> [Directions] Among the entries below, only the lines from the one with "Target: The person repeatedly" through the one with "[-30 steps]" are wanted, reproduced exactly. Pictures are not wanted.

== Dataset extract

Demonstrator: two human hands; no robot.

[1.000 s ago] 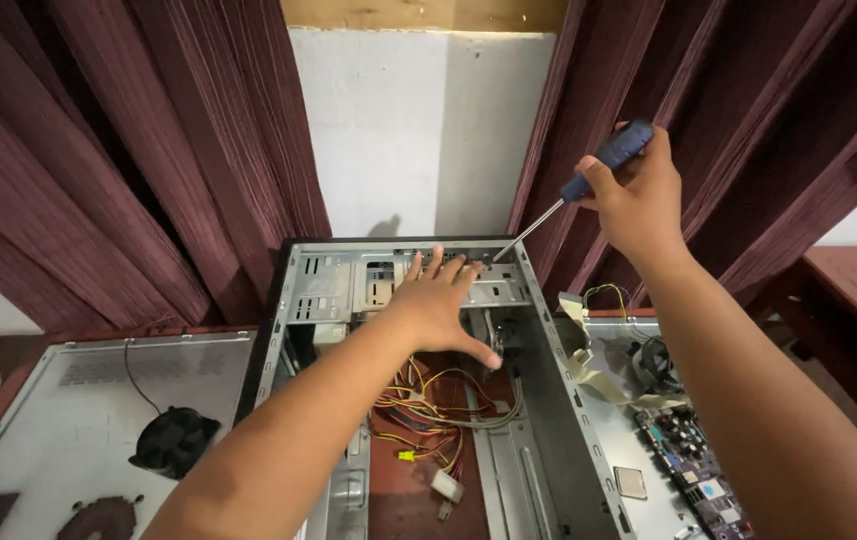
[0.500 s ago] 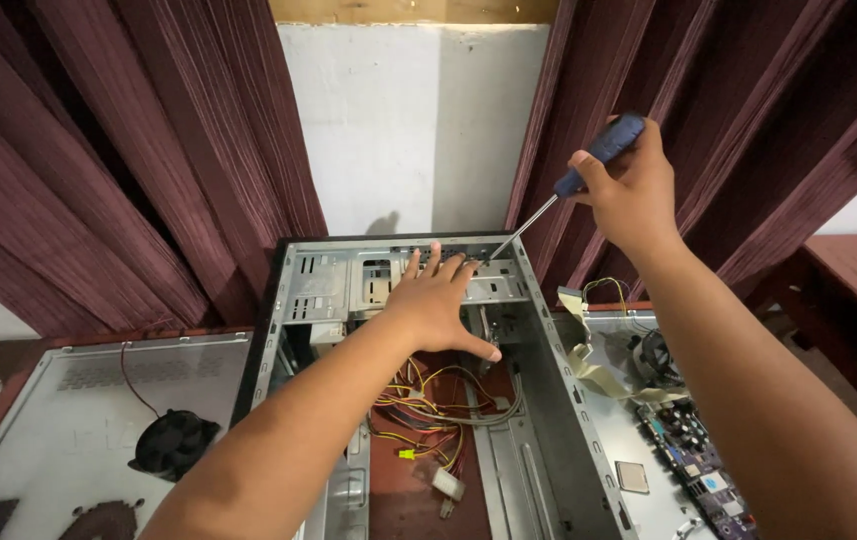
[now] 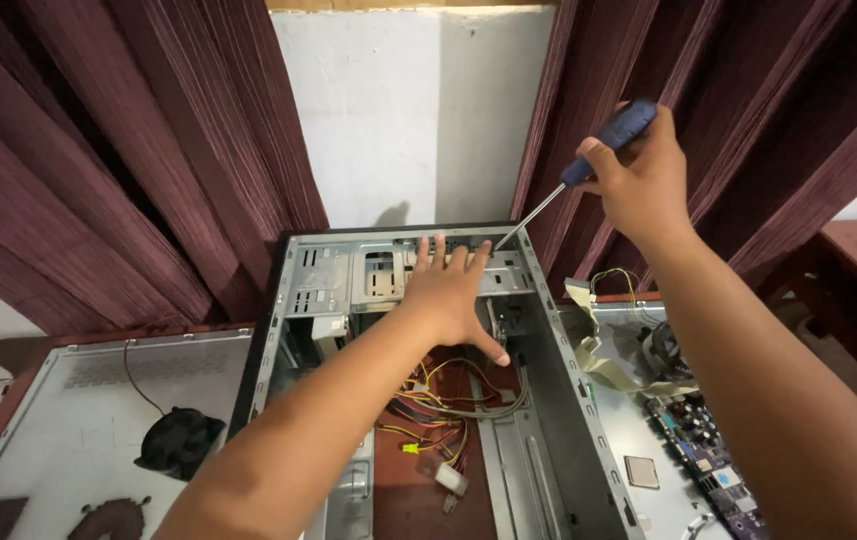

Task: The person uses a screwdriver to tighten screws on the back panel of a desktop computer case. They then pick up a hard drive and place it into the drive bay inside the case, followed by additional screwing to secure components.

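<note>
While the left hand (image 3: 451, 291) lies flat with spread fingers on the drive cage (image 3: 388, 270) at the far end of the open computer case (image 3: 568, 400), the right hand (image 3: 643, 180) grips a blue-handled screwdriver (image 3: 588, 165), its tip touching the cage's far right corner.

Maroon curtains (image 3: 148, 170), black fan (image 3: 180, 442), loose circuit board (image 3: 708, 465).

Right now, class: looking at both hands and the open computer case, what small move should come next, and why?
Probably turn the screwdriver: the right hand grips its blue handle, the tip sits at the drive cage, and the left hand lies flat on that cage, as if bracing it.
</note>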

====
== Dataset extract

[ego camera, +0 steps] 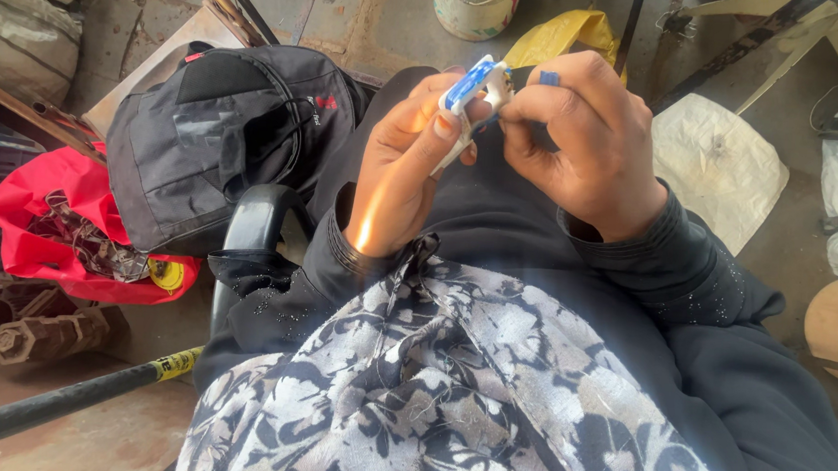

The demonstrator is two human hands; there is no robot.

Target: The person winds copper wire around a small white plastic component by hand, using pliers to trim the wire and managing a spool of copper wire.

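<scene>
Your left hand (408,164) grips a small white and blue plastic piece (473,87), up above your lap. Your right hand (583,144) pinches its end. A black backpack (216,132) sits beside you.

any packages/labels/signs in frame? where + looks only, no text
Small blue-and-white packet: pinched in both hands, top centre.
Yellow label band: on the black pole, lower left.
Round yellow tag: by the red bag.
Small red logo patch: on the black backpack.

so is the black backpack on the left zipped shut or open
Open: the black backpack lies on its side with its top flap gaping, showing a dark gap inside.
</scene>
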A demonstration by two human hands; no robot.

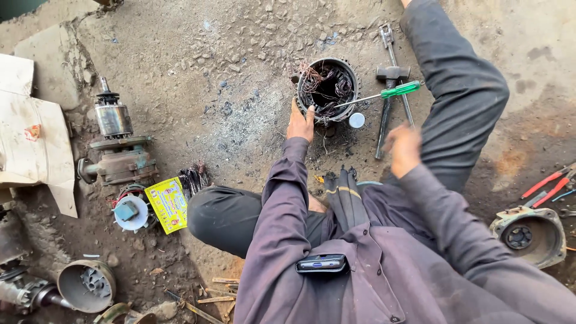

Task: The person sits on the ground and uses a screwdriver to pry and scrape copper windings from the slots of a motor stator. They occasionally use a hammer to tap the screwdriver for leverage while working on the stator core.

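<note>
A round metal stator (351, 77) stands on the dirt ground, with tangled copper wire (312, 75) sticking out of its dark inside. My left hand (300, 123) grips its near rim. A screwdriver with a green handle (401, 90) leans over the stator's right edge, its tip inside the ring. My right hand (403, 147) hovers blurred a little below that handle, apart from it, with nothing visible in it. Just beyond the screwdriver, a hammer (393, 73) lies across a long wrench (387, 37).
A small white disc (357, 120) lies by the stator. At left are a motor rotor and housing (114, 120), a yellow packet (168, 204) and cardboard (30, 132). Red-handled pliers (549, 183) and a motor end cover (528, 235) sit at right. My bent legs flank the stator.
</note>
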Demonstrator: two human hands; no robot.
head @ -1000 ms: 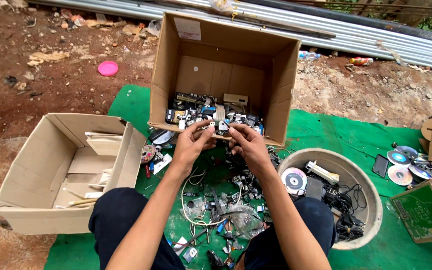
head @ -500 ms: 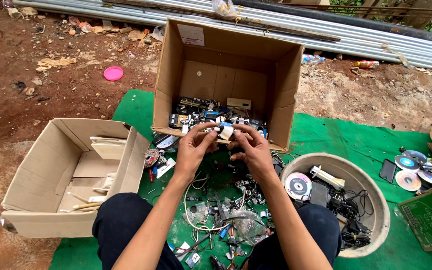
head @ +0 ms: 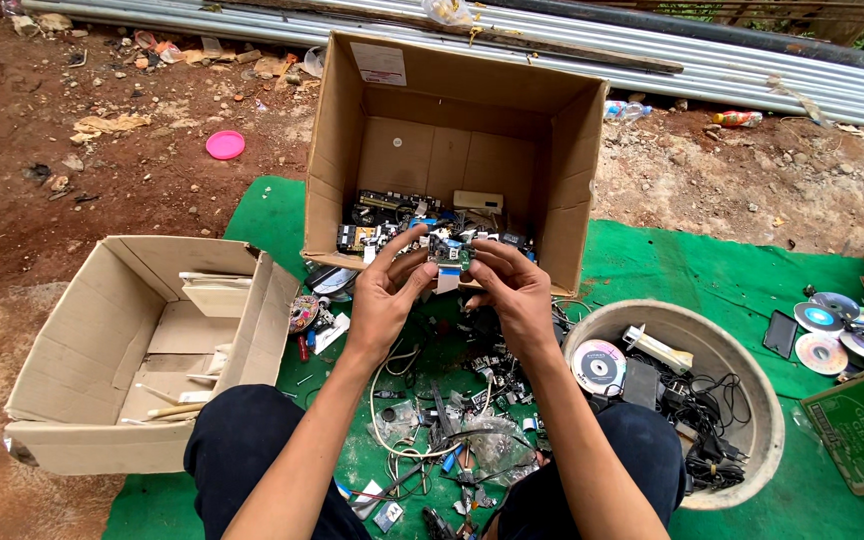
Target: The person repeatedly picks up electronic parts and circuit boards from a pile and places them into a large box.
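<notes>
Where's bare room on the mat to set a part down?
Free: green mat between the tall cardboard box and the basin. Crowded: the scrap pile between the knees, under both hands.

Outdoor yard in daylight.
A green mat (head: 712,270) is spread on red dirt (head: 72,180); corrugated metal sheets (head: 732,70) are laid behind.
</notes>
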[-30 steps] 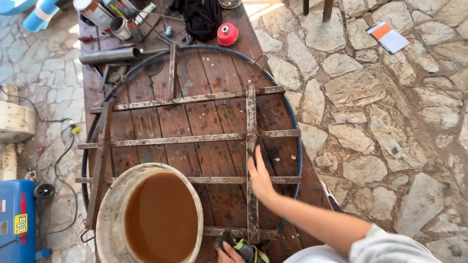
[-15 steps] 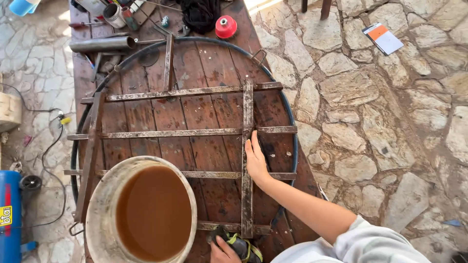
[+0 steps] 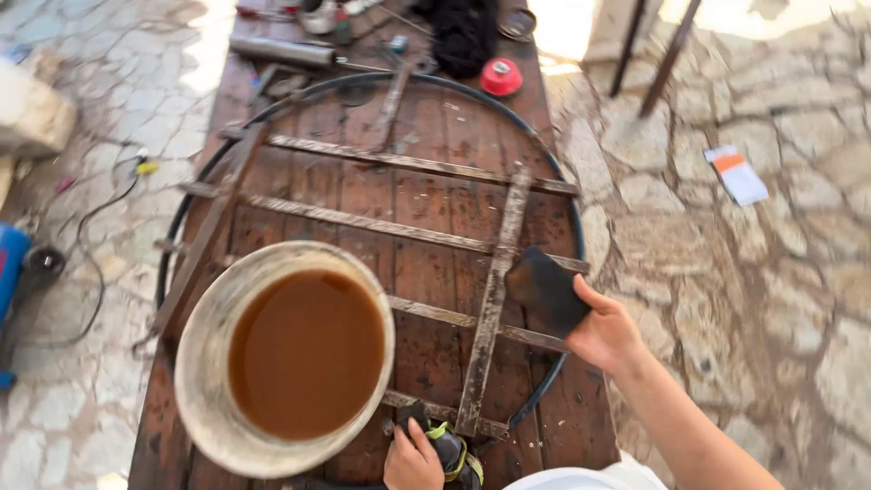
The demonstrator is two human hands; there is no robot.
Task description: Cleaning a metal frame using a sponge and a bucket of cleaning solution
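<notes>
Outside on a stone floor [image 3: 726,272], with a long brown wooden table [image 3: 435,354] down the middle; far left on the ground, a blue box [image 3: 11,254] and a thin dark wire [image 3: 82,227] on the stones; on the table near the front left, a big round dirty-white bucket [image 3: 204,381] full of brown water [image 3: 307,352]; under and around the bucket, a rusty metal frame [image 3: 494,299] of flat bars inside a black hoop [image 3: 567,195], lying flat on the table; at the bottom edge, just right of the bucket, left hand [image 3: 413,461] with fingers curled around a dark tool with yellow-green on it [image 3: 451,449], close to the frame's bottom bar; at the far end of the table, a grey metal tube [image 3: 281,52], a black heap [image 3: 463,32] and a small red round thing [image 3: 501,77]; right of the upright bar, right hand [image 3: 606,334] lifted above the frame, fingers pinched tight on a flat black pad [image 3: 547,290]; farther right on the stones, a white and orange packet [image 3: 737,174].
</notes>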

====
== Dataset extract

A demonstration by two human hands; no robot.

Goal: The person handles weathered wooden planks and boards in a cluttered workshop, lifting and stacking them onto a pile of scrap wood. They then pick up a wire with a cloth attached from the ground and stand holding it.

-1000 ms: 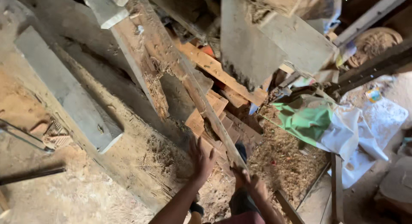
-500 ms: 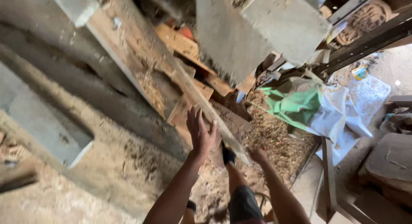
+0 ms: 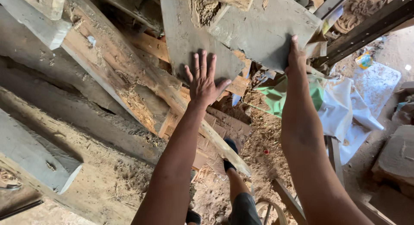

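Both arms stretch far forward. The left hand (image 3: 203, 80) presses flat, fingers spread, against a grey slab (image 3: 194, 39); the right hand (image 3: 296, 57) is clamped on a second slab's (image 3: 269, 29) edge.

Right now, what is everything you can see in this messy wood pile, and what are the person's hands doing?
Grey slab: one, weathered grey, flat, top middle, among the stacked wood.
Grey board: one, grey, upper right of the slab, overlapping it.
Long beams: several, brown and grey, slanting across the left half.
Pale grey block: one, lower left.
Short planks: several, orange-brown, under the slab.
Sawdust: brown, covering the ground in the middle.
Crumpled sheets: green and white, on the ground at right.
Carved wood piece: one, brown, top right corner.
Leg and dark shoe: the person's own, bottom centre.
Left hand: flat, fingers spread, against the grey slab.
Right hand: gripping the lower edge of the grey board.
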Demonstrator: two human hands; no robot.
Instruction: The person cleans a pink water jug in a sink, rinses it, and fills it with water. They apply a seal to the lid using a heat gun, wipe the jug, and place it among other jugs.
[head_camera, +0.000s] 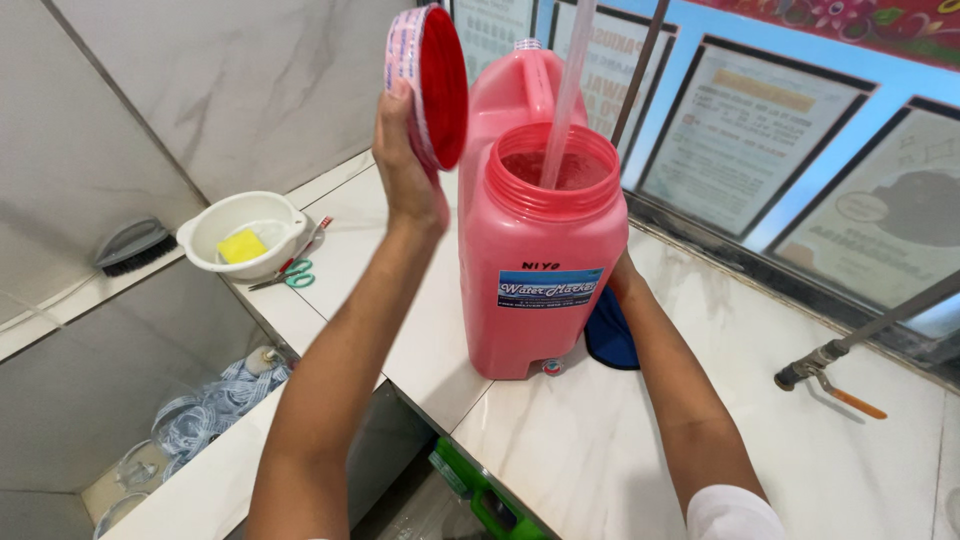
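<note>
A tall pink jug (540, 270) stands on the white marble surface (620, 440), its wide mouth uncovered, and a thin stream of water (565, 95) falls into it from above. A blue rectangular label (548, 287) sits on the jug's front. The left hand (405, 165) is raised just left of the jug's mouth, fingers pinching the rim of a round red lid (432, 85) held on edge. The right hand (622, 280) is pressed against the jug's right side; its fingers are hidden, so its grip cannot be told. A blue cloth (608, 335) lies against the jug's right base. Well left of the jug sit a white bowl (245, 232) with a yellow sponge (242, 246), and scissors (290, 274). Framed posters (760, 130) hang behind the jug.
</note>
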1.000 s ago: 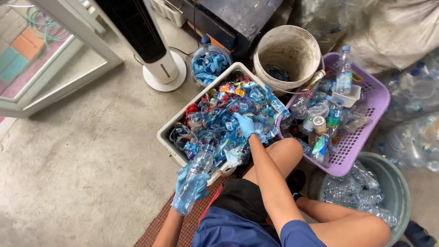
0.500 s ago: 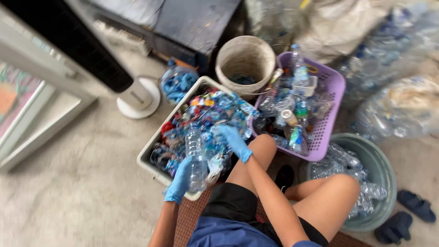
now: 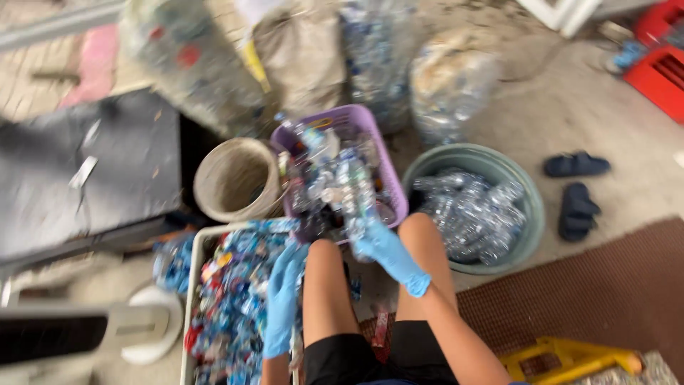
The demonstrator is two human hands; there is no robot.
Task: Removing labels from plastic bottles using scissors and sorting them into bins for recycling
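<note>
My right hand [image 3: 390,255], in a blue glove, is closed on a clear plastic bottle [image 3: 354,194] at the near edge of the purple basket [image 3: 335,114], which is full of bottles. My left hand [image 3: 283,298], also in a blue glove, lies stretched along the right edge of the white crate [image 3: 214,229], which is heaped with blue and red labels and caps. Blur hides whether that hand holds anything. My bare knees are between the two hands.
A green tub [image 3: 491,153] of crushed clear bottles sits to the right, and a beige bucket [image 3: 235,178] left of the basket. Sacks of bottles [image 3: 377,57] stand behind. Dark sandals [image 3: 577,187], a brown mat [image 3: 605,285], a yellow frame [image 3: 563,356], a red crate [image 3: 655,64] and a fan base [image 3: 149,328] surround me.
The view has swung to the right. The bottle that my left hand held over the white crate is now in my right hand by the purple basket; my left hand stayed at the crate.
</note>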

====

> [Result of the exercise]
Target: The person repeatedly picks up electronic parts and circuit boards from a pile and places them into a large box.
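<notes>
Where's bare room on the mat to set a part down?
Free: green mat between the tall cardboard box and the basin. Crowded: the scrap pile between the knees, under both hands.

Outdoor yard in daylight.
A green mat (head: 712,270) is spread on red dirt (head: 72,180); corrugated metal sheets (head: 732,70) are laid behind.
</notes>
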[-30 steps] 

The answer has been fully stated.